[Activity]
Return every line of the data below exactly, but do not include the images.

(Given material Opens)

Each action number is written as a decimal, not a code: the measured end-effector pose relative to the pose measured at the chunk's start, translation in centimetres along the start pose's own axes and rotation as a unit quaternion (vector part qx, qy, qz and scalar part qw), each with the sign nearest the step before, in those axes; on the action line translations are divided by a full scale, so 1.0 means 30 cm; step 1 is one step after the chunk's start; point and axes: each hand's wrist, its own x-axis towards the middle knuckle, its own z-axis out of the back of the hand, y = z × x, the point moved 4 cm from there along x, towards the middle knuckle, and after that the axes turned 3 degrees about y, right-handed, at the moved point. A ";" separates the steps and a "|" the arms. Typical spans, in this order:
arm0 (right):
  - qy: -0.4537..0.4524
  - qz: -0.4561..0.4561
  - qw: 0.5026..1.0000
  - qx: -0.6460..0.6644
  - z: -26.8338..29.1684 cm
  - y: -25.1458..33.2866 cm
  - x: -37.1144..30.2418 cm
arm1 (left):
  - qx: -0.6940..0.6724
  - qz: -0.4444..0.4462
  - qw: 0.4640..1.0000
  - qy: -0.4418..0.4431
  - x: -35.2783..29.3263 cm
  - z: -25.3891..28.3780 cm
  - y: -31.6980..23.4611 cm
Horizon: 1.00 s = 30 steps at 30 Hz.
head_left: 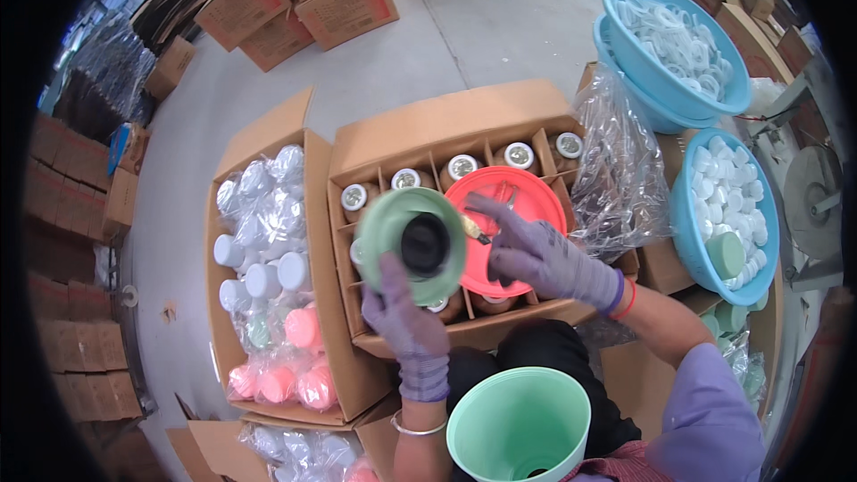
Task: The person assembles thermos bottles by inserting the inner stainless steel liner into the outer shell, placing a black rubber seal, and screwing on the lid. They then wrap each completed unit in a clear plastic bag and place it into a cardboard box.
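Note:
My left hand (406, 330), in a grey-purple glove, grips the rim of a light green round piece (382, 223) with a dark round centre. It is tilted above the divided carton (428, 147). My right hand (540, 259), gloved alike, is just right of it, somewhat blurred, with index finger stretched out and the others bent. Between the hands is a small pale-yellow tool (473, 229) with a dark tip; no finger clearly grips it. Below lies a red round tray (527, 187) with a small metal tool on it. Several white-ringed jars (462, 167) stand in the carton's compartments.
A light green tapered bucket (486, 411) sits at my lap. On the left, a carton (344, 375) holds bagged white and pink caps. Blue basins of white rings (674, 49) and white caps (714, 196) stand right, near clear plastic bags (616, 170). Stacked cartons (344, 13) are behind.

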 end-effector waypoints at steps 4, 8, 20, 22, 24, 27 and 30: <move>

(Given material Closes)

[Answer to the exercise]
Each action number is written as a decimal, not a code: the measured end-effector pose relative to the pose measured at the chunk's start, translation in centimetres along the start pose's own axes and rotation as a unit quaternion (vector part qx, qy, qz and scalar part qw), each with the sign nearest the step before, in those axes; on the action line translations are divided by a full scale, so 1.0 means 30 cm; step 1 is one step after the chunk's start; point and axes: each hand's wrist, its own x-axis towards the middle knuckle, its own z-axis out of the back of the hand, y = z × x, the point moved 4 cm from there along x, towards the middle knuckle, and after that the axes turned 3 degrees about y, right-handed, at the moved point. A ";" separates the steps and a "|" the arms. Typical spans, in this order:
arm0 (right):
  - qy: -0.4537..0.4524
  - qz: -0.4561..0.4561
  - qw: 0.5026..1.0000
  - qx: -0.6460..0.6644
  - z: -26.8338..29.1684 cm
  - y: -25.1458..33.2866 cm
  - x: -37.1144..30.2418 cm
arm1 (left):
  - qx: -0.6940..0.6724
  - qz: -0.4444..0.4462
  - qw: 0.4640..1.0000
  - qy: -0.4418..0.4431
  - x: -35.2783..29.3263 cm
  - z: -25.3891..28.3780 cm
  - y: -31.6980..23.4611 cm
Horizon: 1.00 s = 30 steps at 30 Hz.
head_left: 
Task: The person assembles thermos bottles by inserting the inner stainless steel liner into the outer shell, placing a black rubber seal, and screwing on the lid. They then wrap each completed unit in a clear plastic bag and place it into a cardboard box.
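Note:
My left hand (406, 330), in a grey-purple glove, grips the rim of a light green round piece (382, 223) with a dark round centre. It is tilted above the divided carton (428, 147). My right hand (540, 259), gloved alike, is just right of it, somewhat blurred, with index finger stretched out and the others bent. Between the hands is a small pale-yellow tool (473, 229) with a dark tip; no finger clearly grips it. Below lies a red round tray (527, 187) with a small metal tool on it. Several white-ringed jars (462, 167) stand in the carton's compartments.
A light green tapered bucket (486, 411) sits at my lap. On the left, a carton (344, 375) holds bagged white and pink caps. Blue basins of white rings (674, 49) and white caps (714, 196) stand right, near clear plastic bags (616, 170). Stacked cartons (344, 13) are behind.
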
 end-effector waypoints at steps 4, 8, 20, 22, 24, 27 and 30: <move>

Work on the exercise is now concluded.